Il convient de rappeler que jeudi dernier, la ministre espagnole de la Défense, Margarita Robles, a annoncé que le pays avait atteint un niveau de 2% de son PIB en dépenses de défense et de sécurité en 2025, passant ainsi avec succès l'examen réalisé en janvier par l'OTAN pour confirmer que notre pays fait des progrès adéquats pour atteindre les objectifs capacitaires convenus au sommet de La Haye l'année dernière.
« L'Espagne est un partenaire très fiable au sein de l'OTAN », a déclaré Albares, qui a souligné, par exemple, le déploiement d'avions qui « garantissent la sécurité dans la Baltique », même si « l'important, et c'est pour cela que nous avons investi des efforts, ce sont nos capacités » que l'Alliance atlantique a demandées à l'Espagne pour « combattre les menaces » auxquelles elle est confrontée.
« Nous allons les fournir. Et, pour nous, 2% suffisent », a déclaré le ministre, qui a profité de l'occasion pour souligner que l'Espagne est toujours « l'un des principaux contributeurs, quel que soit le secteur ».
Dans le cas de l'Ukraine, par exemple, sujet dominant des négociations de Munich, Albares a assuré que le soutien espagnol est « incontestable » en matière d'équipement militaire ou d'aide humanitaire, un aspect reflété dans cette dernière dans « le plus grand paquet d'aide humanitaire jamais accordé à un pays dans l'histoire » de l'Espagne.

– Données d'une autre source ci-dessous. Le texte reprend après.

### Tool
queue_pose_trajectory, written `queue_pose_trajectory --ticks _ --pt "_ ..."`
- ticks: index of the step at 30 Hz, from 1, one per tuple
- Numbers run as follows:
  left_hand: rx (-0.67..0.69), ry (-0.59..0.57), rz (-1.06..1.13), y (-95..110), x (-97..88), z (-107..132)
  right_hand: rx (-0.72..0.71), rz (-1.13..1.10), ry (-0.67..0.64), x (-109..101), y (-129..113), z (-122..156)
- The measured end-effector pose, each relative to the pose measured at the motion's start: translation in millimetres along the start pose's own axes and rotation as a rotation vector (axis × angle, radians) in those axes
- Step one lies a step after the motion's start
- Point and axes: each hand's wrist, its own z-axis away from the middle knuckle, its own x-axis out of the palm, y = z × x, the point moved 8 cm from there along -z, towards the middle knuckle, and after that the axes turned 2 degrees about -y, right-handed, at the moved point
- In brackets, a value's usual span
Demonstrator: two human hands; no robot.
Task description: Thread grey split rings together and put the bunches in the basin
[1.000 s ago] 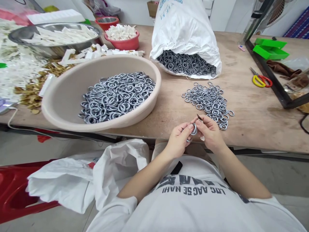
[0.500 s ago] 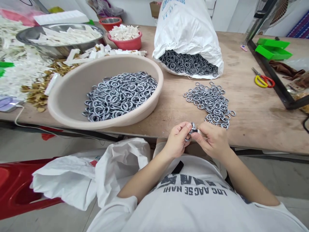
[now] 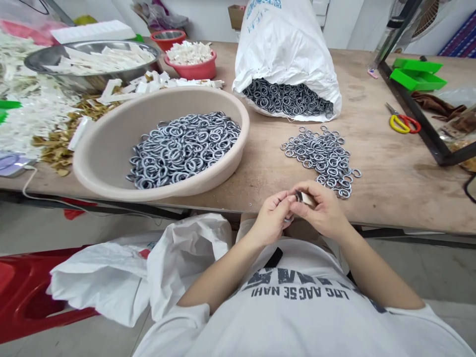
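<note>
My left hand (image 3: pixel 273 218) is closed with grey rings in its fingers; the edge of one grey ring (image 3: pixel 287 219) shows below the fingertips. My right hand (image 3: pixel 324 208) grips a small pale piece with a dark end (image 3: pixel 306 199), its exact kind unclear. Both hands meet at the table's front edge, and the dark end sits at the left fingertips. Just beyond my right hand lies a loose pile of grey rings (image 3: pixel 322 156). To the left stands a large beige basin (image 3: pixel 100 153) holding many similar rings (image 3: pixel 186 148).
A white sack (image 3: pixel 286 44) lies open toward me, spilling-full of dark rings (image 3: pixel 286 96). Scissors (image 3: pixel 403 123) and green trays (image 3: pixel 418 77) are at right by a black metal frame (image 3: pixel 412 104). A steel bowl (image 3: pixel 107 79) and red bowl (image 3: pixel 193 68) hold white pieces.
My right hand has turned and its fingers have shifted over the pale piece, showing more of it. The left hand stays nearly in place. The view has shifted slightly.
</note>
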Motion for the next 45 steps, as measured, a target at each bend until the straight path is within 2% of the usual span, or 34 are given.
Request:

« Par conséquent, notre soutien à l'Ukraine est incontestable et le restera aussi longtemps que nécessaire », a déclaré Albares avant d'évaluer la conférence de Munich comme un exercice de solidarité européenne vers l'objectif d'autosuffisance en matière de sécurité face à une nouvelle vision proposée par les États-Unis.

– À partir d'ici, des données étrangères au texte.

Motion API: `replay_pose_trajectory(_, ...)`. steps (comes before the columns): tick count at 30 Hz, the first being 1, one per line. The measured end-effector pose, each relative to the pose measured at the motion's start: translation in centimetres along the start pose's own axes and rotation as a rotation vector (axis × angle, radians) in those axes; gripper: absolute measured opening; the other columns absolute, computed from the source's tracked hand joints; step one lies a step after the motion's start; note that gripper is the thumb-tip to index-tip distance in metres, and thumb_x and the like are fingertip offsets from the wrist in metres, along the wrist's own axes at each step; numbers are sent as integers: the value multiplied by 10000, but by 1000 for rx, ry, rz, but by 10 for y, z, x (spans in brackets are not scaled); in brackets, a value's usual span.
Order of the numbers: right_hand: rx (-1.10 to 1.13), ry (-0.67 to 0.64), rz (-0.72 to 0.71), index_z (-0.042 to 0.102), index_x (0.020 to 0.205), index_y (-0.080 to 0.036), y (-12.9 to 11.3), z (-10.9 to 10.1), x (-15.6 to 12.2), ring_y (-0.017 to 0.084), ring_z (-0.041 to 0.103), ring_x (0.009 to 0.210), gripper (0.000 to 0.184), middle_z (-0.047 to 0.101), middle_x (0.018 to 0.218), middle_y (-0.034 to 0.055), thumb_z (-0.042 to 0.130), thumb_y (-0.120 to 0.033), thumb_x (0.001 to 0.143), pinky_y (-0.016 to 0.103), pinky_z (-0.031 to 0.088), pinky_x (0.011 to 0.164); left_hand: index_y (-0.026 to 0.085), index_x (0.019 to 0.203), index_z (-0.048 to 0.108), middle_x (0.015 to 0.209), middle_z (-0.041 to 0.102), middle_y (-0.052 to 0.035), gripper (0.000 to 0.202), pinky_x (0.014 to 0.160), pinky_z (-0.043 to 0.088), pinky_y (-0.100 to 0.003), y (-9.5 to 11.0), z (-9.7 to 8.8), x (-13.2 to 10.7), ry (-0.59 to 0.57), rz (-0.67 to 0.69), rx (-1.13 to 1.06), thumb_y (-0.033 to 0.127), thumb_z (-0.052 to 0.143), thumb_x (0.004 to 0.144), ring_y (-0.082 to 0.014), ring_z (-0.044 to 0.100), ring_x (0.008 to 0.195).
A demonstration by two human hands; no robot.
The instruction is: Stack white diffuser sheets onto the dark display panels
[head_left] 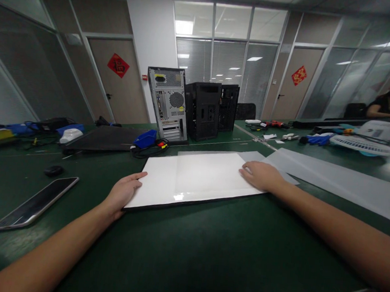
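A flat white glossy panel (192, 179) with a thin dark edge lies on the green table (187, 252) in front of me. My left hand (123, 194) rests at the panel's near left corner, thumb on top and fingers curled round the edge. My right hand (263, 175) lies palm down on the panel's right edge with its fingers flat. A grey translucent sheet (257, 158) lies partly under the panel's far right side.
A phone (35, 204) lies at the near left beside a small black disc (53, 170). A dark flat panel (105, 139), blue tools and computer towers (191, 105) stand behind. Large grey sheets (339, 180) lie to the right. A person sits at the far right.
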State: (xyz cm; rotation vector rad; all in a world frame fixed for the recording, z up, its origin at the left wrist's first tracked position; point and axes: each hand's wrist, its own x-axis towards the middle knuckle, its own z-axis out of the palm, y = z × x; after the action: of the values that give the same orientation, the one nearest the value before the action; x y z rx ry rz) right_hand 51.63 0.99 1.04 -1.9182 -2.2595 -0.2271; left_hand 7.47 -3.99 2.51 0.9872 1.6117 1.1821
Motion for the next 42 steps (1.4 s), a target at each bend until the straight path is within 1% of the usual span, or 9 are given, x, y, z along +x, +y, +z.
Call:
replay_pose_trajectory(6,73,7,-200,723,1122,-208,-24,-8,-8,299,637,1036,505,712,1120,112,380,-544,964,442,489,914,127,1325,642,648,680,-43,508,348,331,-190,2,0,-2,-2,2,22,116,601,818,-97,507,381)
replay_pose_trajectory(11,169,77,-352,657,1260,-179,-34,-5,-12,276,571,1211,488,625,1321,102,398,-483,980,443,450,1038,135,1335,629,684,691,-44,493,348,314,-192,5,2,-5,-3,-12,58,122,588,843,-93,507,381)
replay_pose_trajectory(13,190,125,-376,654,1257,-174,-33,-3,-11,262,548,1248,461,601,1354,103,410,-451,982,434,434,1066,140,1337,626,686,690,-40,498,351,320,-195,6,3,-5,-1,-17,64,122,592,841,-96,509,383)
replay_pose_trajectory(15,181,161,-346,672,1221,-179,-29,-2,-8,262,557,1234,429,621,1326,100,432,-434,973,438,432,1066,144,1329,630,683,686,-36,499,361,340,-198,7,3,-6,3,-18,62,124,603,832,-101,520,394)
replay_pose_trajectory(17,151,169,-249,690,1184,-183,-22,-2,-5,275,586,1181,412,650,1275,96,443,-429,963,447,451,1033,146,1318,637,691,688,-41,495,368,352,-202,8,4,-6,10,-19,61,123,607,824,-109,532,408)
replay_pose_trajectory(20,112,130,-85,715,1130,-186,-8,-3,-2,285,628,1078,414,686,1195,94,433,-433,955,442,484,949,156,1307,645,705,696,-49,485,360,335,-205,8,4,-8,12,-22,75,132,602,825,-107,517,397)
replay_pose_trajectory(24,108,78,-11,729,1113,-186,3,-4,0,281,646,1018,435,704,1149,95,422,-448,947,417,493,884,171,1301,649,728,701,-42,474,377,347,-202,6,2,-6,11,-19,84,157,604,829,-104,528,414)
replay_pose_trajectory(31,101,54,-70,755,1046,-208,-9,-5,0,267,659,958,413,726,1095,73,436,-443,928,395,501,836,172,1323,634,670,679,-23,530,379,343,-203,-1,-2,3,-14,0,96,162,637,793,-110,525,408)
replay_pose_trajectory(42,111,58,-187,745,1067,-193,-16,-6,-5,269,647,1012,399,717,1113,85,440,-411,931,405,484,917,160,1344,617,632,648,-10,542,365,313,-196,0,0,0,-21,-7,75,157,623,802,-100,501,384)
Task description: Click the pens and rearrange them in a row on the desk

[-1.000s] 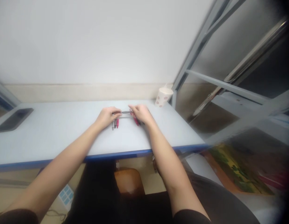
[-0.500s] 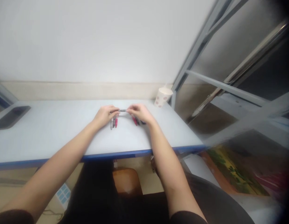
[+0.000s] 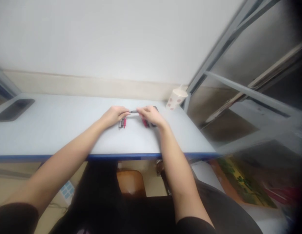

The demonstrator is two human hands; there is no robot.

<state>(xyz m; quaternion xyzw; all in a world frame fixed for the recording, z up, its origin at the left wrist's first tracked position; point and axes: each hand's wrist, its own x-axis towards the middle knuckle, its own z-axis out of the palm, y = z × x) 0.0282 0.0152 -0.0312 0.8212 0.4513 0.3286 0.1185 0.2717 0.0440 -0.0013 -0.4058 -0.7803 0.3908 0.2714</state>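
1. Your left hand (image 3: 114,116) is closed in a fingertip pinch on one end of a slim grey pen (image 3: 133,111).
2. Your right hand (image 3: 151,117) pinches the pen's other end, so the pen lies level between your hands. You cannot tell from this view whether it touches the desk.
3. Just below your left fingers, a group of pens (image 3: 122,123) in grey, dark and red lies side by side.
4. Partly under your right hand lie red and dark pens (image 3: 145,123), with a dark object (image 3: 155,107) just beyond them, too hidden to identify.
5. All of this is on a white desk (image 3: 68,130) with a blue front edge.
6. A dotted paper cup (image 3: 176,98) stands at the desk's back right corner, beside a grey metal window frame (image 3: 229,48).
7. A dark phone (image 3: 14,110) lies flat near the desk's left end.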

« La nouvelle administration américaine nous dit que nous devons mieux contrôler notre sécurité. Qu'elle ne peut vraiment pas continuer à assurer la sécurité qu'elle assurait auparavant. Elle a une nouvelle vision de la sécurité euro-atlantique », a-t-il indiqué, « et c'est pourquoi nous devons faire ce dont nous débattons depuis des années : une communauté européenne de défense, comme nous étions sur le point de le faire dans les années 1950 ».